> **Task**:
Your answer must hold only the lines below from the line containing "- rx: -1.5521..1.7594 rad" through the line containing "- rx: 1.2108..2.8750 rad", each reproduced exactly.

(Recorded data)
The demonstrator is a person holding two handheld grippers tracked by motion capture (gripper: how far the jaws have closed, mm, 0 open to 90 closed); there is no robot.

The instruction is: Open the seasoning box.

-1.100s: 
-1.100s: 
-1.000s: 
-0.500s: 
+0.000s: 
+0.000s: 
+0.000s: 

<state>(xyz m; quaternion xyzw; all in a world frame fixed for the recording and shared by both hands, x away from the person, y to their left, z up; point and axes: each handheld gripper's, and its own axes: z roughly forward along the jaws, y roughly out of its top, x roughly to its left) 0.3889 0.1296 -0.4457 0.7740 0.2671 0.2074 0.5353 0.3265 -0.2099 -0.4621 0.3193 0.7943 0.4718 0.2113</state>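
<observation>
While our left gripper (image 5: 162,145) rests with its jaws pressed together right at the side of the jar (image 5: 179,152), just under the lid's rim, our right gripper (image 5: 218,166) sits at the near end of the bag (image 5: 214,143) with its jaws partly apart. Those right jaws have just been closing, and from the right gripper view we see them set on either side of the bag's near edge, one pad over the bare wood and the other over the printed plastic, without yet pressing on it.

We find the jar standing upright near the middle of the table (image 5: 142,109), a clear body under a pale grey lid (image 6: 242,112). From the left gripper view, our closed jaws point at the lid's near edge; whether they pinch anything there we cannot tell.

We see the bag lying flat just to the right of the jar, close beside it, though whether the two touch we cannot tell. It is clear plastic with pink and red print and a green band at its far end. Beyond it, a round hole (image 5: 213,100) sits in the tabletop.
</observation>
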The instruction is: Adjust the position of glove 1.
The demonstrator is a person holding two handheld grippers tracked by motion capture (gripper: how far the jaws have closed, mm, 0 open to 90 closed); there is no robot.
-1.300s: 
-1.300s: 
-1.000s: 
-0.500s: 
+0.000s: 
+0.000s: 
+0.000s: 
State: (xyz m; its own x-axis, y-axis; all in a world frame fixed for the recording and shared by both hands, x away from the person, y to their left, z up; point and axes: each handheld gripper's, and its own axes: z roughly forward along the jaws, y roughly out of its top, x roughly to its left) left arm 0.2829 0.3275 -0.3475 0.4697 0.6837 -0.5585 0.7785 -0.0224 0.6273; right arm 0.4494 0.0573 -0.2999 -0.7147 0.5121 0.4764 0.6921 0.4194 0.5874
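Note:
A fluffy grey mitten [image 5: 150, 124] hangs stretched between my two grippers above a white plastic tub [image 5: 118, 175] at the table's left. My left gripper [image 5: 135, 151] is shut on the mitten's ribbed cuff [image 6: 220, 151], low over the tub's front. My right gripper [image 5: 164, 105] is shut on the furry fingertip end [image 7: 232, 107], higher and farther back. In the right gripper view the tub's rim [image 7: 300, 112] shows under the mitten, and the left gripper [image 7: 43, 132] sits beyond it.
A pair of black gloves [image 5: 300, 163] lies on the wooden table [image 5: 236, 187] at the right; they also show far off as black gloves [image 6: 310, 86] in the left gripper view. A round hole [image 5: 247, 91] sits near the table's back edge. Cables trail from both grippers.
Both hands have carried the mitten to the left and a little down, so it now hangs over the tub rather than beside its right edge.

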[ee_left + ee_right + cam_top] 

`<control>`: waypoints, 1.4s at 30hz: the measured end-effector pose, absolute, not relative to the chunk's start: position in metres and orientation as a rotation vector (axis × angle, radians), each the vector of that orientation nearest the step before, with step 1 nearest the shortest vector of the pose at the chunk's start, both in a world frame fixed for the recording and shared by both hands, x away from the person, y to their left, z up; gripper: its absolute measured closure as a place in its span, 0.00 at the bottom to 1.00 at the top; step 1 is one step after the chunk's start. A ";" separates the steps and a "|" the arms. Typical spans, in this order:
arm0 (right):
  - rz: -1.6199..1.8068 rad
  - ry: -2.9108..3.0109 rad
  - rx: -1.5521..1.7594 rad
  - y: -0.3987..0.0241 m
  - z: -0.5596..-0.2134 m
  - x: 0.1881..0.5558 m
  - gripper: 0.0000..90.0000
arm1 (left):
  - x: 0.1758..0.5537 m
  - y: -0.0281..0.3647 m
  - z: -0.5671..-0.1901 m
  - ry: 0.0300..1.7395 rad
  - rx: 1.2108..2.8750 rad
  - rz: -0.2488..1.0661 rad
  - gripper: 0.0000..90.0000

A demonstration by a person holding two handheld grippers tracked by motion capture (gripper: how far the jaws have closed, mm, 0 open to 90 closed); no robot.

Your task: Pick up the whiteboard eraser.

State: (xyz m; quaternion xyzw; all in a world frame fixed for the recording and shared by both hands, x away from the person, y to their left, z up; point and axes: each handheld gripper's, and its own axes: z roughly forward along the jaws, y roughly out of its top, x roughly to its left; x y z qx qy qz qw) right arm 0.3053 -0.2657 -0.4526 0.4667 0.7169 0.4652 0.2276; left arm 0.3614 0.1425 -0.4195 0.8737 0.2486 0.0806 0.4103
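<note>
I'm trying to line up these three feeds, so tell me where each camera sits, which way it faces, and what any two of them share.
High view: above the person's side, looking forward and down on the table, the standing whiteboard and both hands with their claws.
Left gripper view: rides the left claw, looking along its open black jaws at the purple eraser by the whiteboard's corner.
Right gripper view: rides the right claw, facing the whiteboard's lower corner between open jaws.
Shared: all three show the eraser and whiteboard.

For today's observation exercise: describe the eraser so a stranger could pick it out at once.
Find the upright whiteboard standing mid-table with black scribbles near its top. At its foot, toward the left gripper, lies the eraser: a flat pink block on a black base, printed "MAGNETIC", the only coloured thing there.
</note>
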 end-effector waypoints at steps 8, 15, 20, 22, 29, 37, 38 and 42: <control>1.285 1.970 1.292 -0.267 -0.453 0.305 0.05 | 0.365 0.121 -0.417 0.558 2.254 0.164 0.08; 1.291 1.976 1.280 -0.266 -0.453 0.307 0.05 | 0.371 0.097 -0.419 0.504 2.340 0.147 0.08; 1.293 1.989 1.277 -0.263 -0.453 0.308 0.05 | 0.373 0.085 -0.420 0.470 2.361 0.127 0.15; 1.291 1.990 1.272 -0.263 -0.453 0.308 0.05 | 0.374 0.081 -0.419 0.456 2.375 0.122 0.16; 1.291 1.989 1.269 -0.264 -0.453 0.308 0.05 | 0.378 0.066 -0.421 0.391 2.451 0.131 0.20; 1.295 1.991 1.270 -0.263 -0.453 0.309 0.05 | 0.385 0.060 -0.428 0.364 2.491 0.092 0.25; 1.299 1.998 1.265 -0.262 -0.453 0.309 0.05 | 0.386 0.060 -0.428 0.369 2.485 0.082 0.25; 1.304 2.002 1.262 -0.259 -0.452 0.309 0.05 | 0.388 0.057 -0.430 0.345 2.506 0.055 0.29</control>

> **Exercise response**:
  - rx: -1.5521..1.7594 rad
  - y: -0.3987..0.0241 m
  - z: -0.5596..-0.2134 m
  - x: 0.1881..0.5558 m
  - gripper: 0.0000..90.0000
arm1 (left):
  - x: 0.1758..0.5537 m
  - y: -0.0281..0.3647 m
  - z: -0.5671..-0.1901 m
  - ry: 0.0300..1.7395 rad
  - rx: 1.2108..2.8750 rad

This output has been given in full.